With all pictures excluded, restate the records that follow exactly as written.
*** GIVEN INFORMATION Section Begins ***
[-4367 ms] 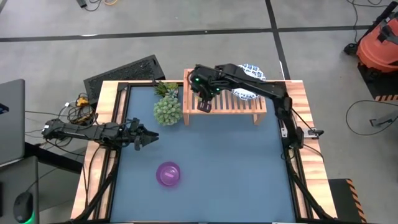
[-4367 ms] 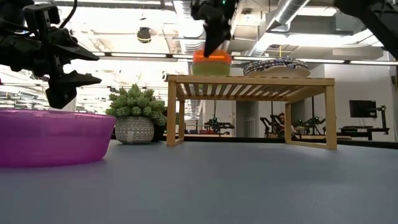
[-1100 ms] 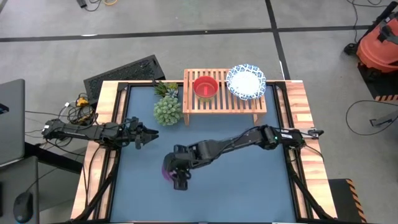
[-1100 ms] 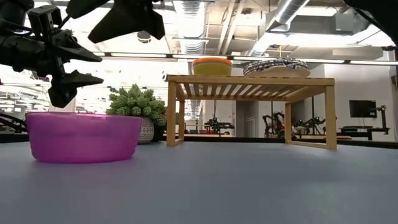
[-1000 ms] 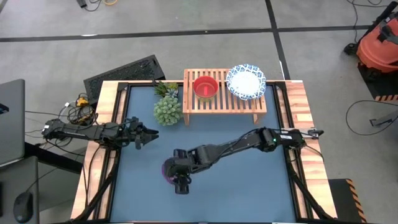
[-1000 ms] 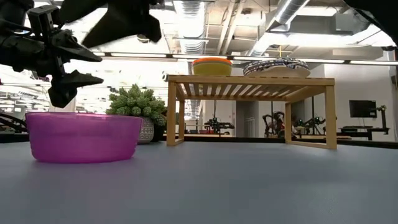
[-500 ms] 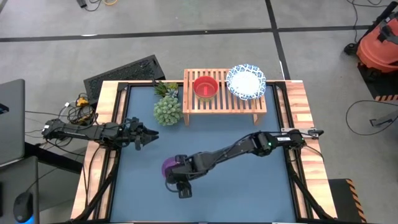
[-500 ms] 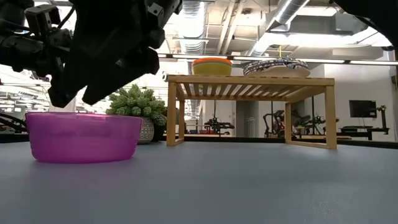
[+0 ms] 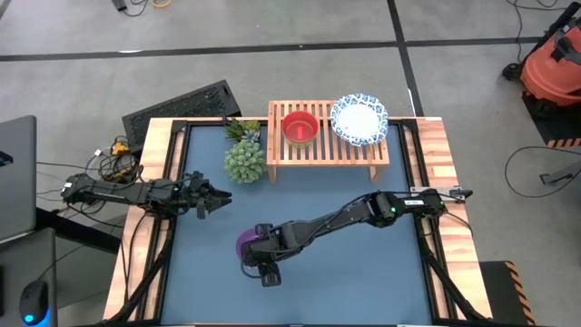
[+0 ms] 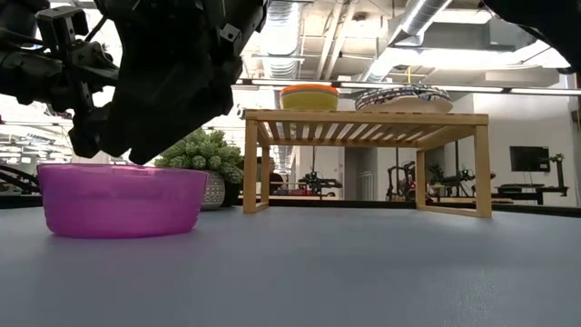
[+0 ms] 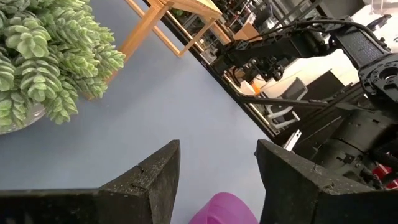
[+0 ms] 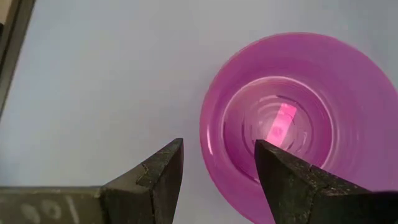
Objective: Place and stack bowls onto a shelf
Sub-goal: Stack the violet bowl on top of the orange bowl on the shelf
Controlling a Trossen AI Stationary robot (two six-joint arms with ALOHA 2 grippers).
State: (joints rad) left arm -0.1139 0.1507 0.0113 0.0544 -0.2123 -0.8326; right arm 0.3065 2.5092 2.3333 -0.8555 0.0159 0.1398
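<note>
On the blue table (image 9: 363, 263), toward its near left part, the purple bowl (image 9: 248, 243) sat upright and empty (my right wrist camera looked straight down into it). My right gripper (image 9: 266, 270) hung just over the bowl's near rim, fingers spread apart, with 1 finger (image 12: 286, 171) over the inside of the bowl and the other finger (image 12: 158, 171) outside its wall. Nothing was held between them, and I could not tell whether either finger touched the rim. From table height the same gripper (image 10: 172, 73) showed as a dark mass above the purple bowl (image 10: 123, 198).

At the far side of the table stood the shelf (image 9: 329, 143), a low light-wood rack with a slatted top. On it sat the red bowl (image 9: 300, 127) toward the left end and a white bowl with a blue rim (image 9: 359, 119) just beside it on the right. From table height a yellow band showed under the orange-red top of that small stack (image 10: 309, 96), so 2 small bowls seemed nested there.

Left of the shelf, the green spiky plant (image 9: 244, 160) stood in its pot. My left gripper (image 9: 214, 201) waited near the table's left edge, fingers parted and empty, well apart from the purple bowl.
</note>
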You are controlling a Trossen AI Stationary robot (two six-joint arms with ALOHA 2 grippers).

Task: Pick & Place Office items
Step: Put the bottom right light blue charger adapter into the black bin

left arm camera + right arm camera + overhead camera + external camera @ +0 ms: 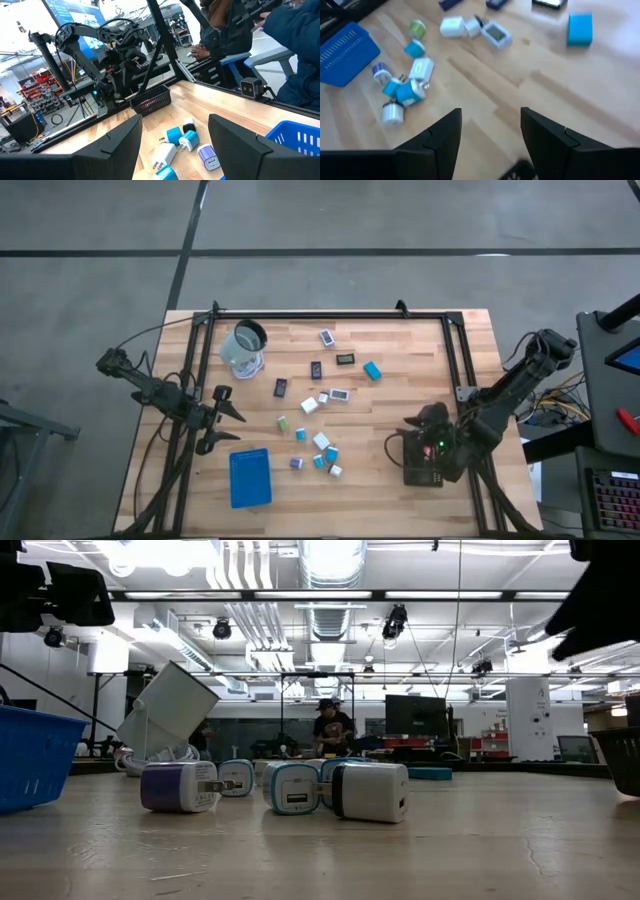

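Closest in the low view, the white block [370, 791] among blocks scattered mid-desk [400, 470] looks light, rigid and slick, best pinched across flat sides; left hand [228, 414] and right hand [490, 130] both hang apart, empty.

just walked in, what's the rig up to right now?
Nothing is held yet. About twenty small office items lie loose across the wooden table. The left pincer is open beside the blue tray; the right pincer is open above the black tray. A clear cup sits at the far left.
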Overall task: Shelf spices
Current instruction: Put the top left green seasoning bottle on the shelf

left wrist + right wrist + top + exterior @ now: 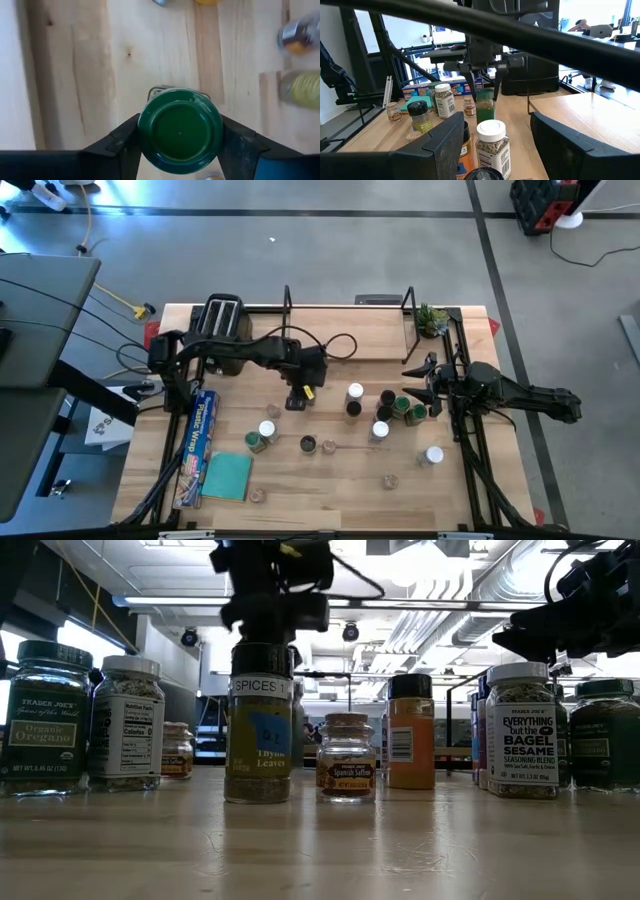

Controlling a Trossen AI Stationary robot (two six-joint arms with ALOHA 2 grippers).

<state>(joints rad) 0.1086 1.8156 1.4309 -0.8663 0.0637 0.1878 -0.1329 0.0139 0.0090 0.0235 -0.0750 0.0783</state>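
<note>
green-lidded thyme jar (180,131) fills the left wrist view, and the left gripper (180,145) sits around its cap, one dark finger (125,142) touching each side, pinching it. from table height the same jar (259,735) stands upright on the desk (320,840), near the middle of the boards, the gripper coming down on it from above. just beside it stands a short saffron jar (346,757) with a cork-coloured top, and behind that an orange jar with a black lid (411,731). an oregano jar (41,718) and a white-capped one (130,722) stand off to one side, a bagel seasoning jar (521,730) to the other. from above, more spices (400,408) cluster in front of the right gripper (425,387), which hangs over the desk's right part with its fingers spread and nothing between them. the shelf (350,335) runs along the far edge, a toaster (222,320) at its left end and a small plant (432,320) at its right. a foil box (198,445) and a teal pad (227,477) lie at front left.
</note>
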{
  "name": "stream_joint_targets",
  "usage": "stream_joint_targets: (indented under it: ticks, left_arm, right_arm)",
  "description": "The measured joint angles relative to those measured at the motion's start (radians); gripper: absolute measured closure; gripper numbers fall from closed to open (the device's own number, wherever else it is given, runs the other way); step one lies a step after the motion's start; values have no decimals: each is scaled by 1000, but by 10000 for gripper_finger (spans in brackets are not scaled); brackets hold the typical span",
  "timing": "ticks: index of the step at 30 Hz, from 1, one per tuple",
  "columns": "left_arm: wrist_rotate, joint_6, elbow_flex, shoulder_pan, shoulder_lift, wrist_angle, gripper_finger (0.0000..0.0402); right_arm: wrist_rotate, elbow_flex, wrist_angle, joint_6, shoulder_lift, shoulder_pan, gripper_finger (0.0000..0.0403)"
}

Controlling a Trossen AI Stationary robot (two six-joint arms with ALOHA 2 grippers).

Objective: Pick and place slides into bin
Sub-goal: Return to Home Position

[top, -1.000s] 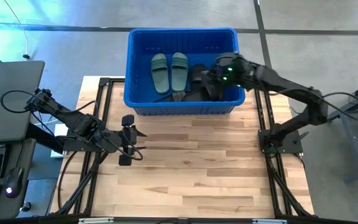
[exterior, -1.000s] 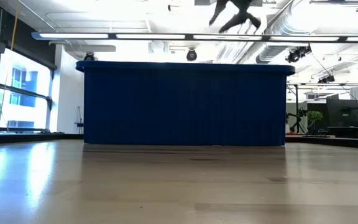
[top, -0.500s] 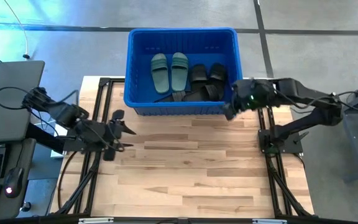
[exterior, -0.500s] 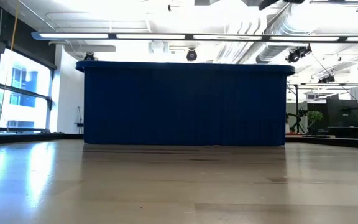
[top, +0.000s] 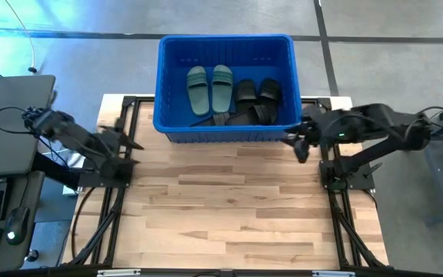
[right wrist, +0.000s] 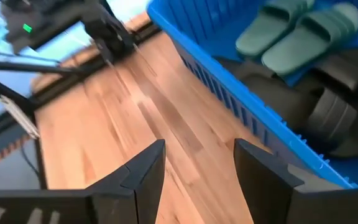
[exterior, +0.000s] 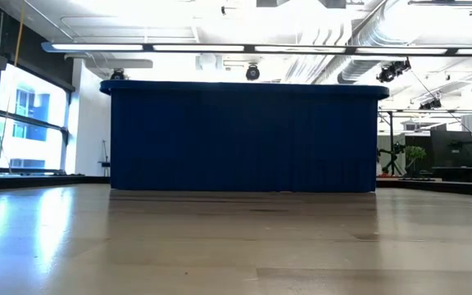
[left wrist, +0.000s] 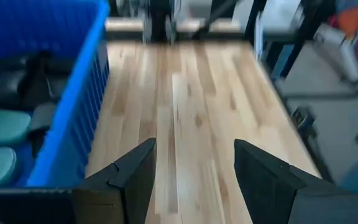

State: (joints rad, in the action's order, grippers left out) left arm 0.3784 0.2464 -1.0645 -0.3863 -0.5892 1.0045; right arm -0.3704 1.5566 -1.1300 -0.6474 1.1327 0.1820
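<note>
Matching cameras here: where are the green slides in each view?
High view: green slides in left half of blue bin.
Low view: hidden behind bin wall.
Left wrist view: inside bin, behind its rim.
Right wrist view: beside black slides, at.
Shared landmark: the bin.

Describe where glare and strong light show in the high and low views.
High view: glare streaks the floor beyond the table. Low view: ceiling lights blaze, the bin stands dark against them, and the table gleams near the windows.
</note>
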Motion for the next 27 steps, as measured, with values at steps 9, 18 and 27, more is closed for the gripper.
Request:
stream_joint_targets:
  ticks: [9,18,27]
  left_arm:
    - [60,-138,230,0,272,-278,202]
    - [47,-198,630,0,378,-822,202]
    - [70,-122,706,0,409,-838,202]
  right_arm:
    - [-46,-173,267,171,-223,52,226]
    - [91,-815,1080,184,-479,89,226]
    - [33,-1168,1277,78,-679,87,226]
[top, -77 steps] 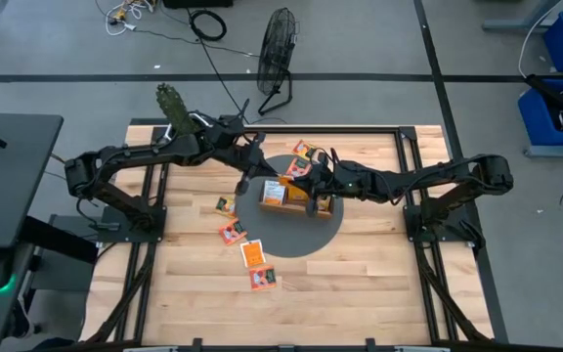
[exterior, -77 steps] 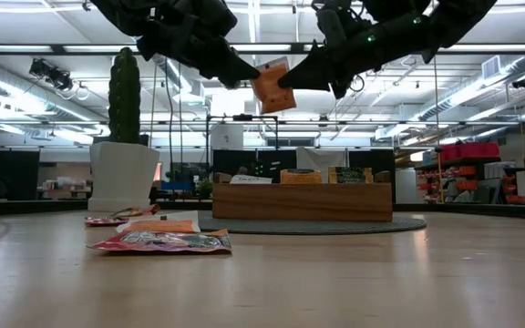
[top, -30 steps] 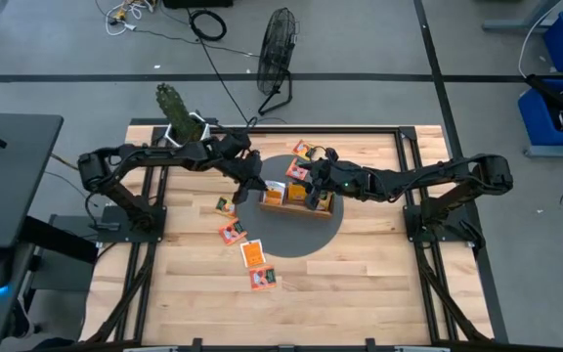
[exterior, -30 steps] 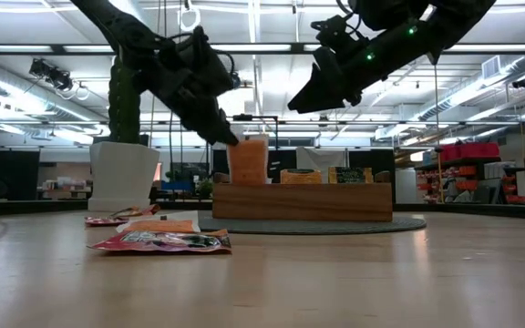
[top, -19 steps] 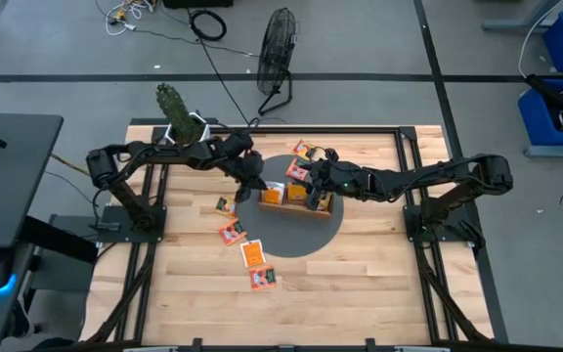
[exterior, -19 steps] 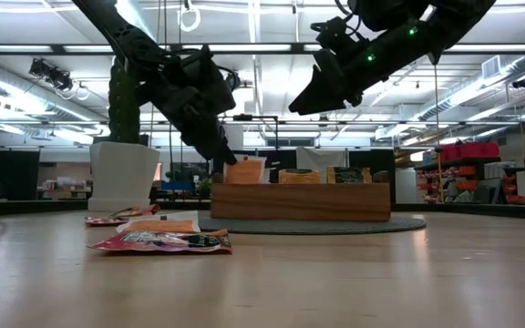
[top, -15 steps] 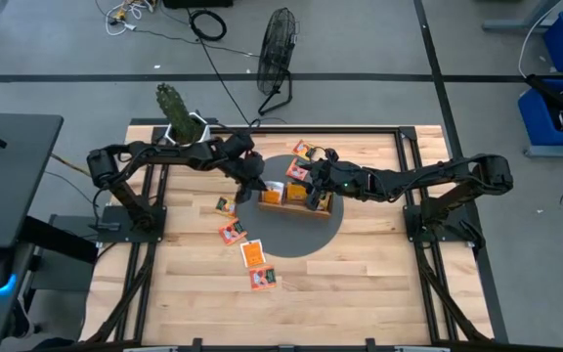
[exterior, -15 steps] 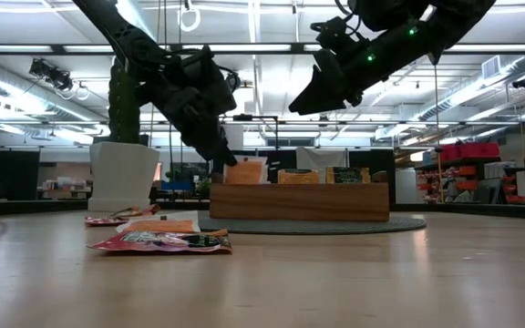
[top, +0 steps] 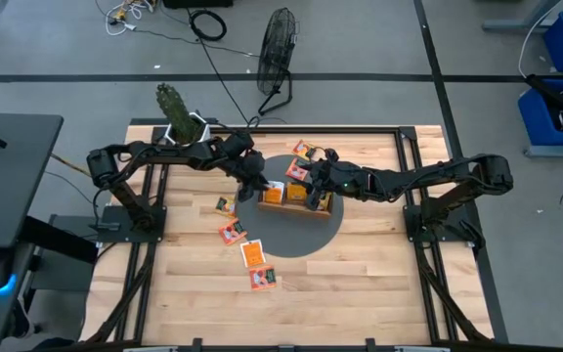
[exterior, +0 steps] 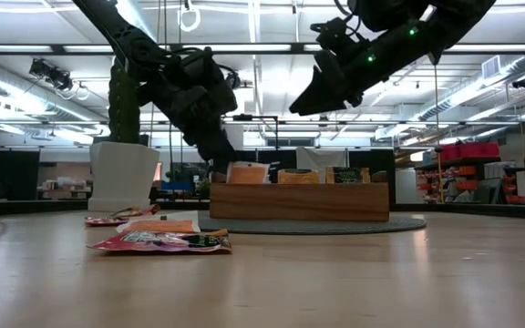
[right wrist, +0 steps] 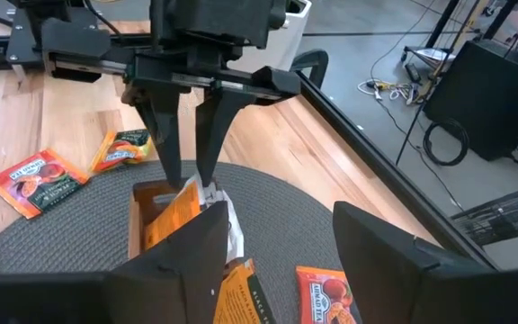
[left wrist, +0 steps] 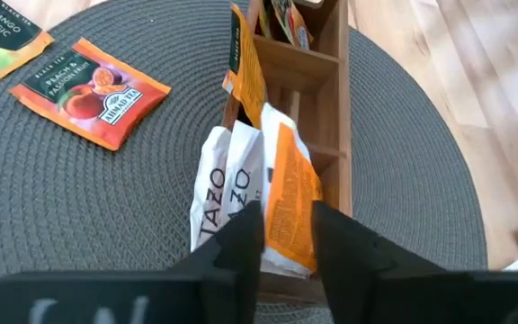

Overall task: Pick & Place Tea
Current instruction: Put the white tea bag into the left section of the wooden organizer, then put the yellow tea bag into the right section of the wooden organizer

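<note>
The wooden tray [top: 298,200] stands on a round grey mat [top: 306,233]; in the low view it is the long box [exterior: 301,200]. An orange tea sachet [left wrist: 290,193] stands upright in the tray's left end compartment beside white sachets [left wrist: 226,193]. My left gripper [left wrist: 286,218] slants down over that compartment, open, one finger on either side of the sachet's top; the right wrist view shows it [right wrist: 187,178] from the front. My right gripper [right wrist: 281,243] hangs open above the tray's middle [top: 311,179], touching nothing. Several more sachets [top: 252,254] lie flat on the table. My left gripper's fingers [left wrist: 245,236] stand on either side of the orange sachet's top edge [left wrist: 286,184], coming slanting down from the table's left. Whether they touch it I cannot tell. The sachet stands with its lower part inside the tray's compartment.
Loose sachets lie near the tray's left [top: 226,205], toward the near edge [top: 264,280] and behind the tray [top: 304,150]. A potted cactus [top: 176,112] stands at the table's far left corner, and a fan [top: 277,59] on the floor beyond.
My left gripper has gone down with the orange sachet at the tray's left end. The sachet, which stood well above the tray's rim, has sunk into the compartment until only its top shows.
</note>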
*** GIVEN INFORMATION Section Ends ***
**ANSWER TO THE EXERCISE:**
[-4367 ms] 
[-4367 ms] 
[-1100 ms] 
[-1100 ms] 
[-1000 ms] 
[-1000 ms] 
[-500 ms] 
[-500 ms] 
[+0 ms] 
[+0 ms] 
[+0 ms] 
[+0 ms] 
Objective: Place and stack bowls onto a shelf
Sub-goal: Stack the violet bowl on top of the orange bowl on the shelf
Controlling a Trossen AI Stationary robot (two six-joint arms with ALOHA 2 grippers).
State: (joints rad) left arm -0.1139 0.1507 0.0113 0.0544 -0.2123 -0.8326; right arm 0.3065 2.5092 2.3333 -0.8555 0.0159 0.1398
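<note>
On the blue table (image 9: 363, 263), toward its near left part, the purple bowl (image 9: 248, 243) sat upright and empty (my right wrist camera looked straight down into it). My right gripper (image 9: 266, 270) hung just over the bowl's near rim, fingers spread apart, with 1 finger (image 12: 286, 171) over the inside of the bowl and the other finger (image 12: 158, 171) outside its wall. Nothing was held between them, and I could not tell whether either finger touched the rim. From table height the same gripper (image 10: 172, 73) showed as a dark mass above the purple bowl (image 10: 123, 198).

At the far side of the table stood the shelf (image 9: 329, 143), a low light-wood rack with a slatted top. On it sat the red bowl (image 9: 300, 127) toward the left end and a white bowl with a blue rim (image 9: 359, 119) just beside it on the right. From table height a yellow band showed under the orange-red top of that small stack (image 10: 309, 96), so 2 small bowls seemed nested there.

Left of the shelf, the green spiky plant (image 9: 244, 160) stood in its pot. My left gripper (image 9: 214, 201) waited near the table's left edge, fingers parted and empty, well apart from the purple bowl.
</note>
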You are controlling a Trossen AI Stationary robot (two six-joint arms with ALOHA 2 grippers).

Task: Pick & Place Office items
Step: Put the bottom right light blue charger adapter into the black bin

left arm camera + right arm camera + overhead camera + external camera @ +0 ms: 

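Closest in the low view, the white block [370, 791] among blocks scattered mid-desk [400, 470] looks light, rigid and slick, best pinched across flat sides; left hand [228, 414] and right hand [490, 130] both hang apart, empty.

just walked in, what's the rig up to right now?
Nothing is held yet. About twenty small office items lie loose across the wooden table. The left pincer is open beside the blue tray; the right pincer is open above the black tray. A clear cup sits at the far left.
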Overall task: Shelf spices
Current instruction: Put the top left green seasoning bottle on the shelf

left wrist + right wrist + top + exterior @ now: 

Controlling a Trossen AI Stationary robot (two six-joint arms with ALOHA 2 grippers).

<state>(joints rad) 0.1086 1.8156 1.4309 -0.8663 0.0637 0.1878 -0.1329 0.0139 0.0090 0.0235 -0.0750 0.0783</state>
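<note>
green-lidded thyme jar (180,131) fills the left wrist view, and the left gripper (180,145) sits around its cap, one dark finger (125,142) touching each side, pinching it. from table height the same jar (259,735) stands upright on the desk (320,840), near the middle of the boards, the gripper coming down on it from above. just beside it stands a short saffron jar (346,757) with a cork-coloured top, and behind that an orange jar with a black lid (411,731). an oregano jar (41,718) and a white-capped one (130,722) stand off to one side, a bagel seasoning jar (521,730) to the other. from above, more spices (400,408) cluster in front of the right gripper (425,387), which hangs over the desk's right part with its fingers spread and nothing between them. the shelf (350,335) runs along the far edge, a toaster (222,320) at its left end and a small plant (432,320) at its right. a foil box (198,445) and a teal pad (227,477) lie at front left.
</note>
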{
  "name": "stream_joint_targets",
  "usage": "stream_joint_targets: (indented under it: ticks, left_arm, right_arm)",
  "description": "The measured joint angles relative to those measured at the motion's start (radians); gripper: absolute measured closure; gripper numbers fall from closed to open (the device's own number, wherever else it is given, runs the other way); step one lies a step after the motion's start; values have no decimals: each is scaled by 1000, but by 10000 for gripper_finger (spans in brackets are not scaled); brackets hold the typical span",
  "timing": "ticks: index of the step at 30 Hz, from 1, one per tuple",
  "columns": "left_arm: wrist_rotate, joint_6, elbow_flex, shoulder_pan, shoulder_lift, wrist_angle, gripper_finger (0.0000..0.0402); right_arm: wrist_rotate, elbow_flex, wrist_angle, joint_6, shoulder_lift, shoulder_pan, gripper_finger (0.0000..0.0403)"
}

Controlling a Trossen AI Stationary robot (two six-joint arms with ALOHA 2 grippers).

Objective: Pick and place slides into bin
Sub-goal: Return to Home Position

[top, -1.000s] 
[exterior, -1.000s] 
[top, -0.500s] 
[exterior, -0.500s] 
[top, +0.000s] 
[right wrist, +0.000s] 
[exterior, +0.000s] 
[left wrist, +0.000s] 

State: (joints rad, in the action's order, grippers left out) left arm 0.3784 0.2464 -1.0645 -0.3863 -0.5892 1.0045; right arm -0.3704 1.5566 -1.1300 -0.6474 1.1327 0.1820
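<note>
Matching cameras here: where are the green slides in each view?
High view: green slides in left half of blue bin.
Low view: hidden behind bin wall.
Left wrist view: inside bin, behind its rim.
Right wrist view: beside black slides, at.
Shared landmark: the bin.

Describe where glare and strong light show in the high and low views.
High view: glare streaks the floor beyond the table. Low view: ceiling lights blaze, the bin stands dark against them, and the table gleams near the windows.
</note>
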Motion for the next 27 steps, as measured, with values at steps 9, 18 and 27, more is closed for the gripper.
Request:
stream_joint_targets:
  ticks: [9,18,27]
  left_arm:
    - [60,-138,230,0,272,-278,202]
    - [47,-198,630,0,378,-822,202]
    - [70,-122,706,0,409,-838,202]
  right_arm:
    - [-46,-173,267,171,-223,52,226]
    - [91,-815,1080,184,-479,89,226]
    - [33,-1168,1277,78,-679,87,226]
[top, -77 steps] 
[exterior, -77 steps] 
[top, -30 steps] 
[exterior, -30 steps] 
[top, -19 steps] 
[exterior, -19 steps] 
[top, -15 steps] 
[exterior, -15 steps] 
[top, +0 steps] 
[exterior, +0 steps] 
[right wrist, +0 steps] 
[left wrist, +0 steps] 

Overall task: Pick & Place Tea
Current instruction: Put the white tea bag into the left section of the wooden organizer, then put the yellow tea bag into the right section of the wooden organizer

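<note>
The wooden tray [top: 298,200] stands on a round grey mat [top: 306,233]; in the low view it is the long box [exterior: 301,200]. An orange tea sachet [left wrist: 290,193] stands upright in the tray's left end compartment beside white sachets [left wrist: 226,193]. My left gripper [left wrist: 286,218] slants down over that compartment, open, one finger on either side of the sachet's top; the right wrist view shows it [right wrist: 187,178] from the front. My right gripper [right wrist: 281,243] hangs open above the tray's middle [top: 311,179], touching nothing. Several more sachets [top: 252,254] lie flat on the table. My left gripper's fingers [left wrist: 245,236] stand on either side of the orange sachet's top edge [left wrist: 286,184], coming slanting down from the table's left. Whether they touch it I cannot tell. The sachet stands with its lower part inside the tray's compartment.
Loose sachets lie near the tray's left [top: 226,205], toward the near edge [top: 264,280] and behind the tray [top: 304,150]. A potted cactus [top: 176,112] stands at the table's far left corner, and a fan [top: 277,59] on the floor beyond.
My left gripper has gone down with the orange sachet at the tray's left end. The sachet, which stood well above the tray's rim, has sunk into the compartment until only its top shows.
</note>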

No other output is needed; the exercise is complete.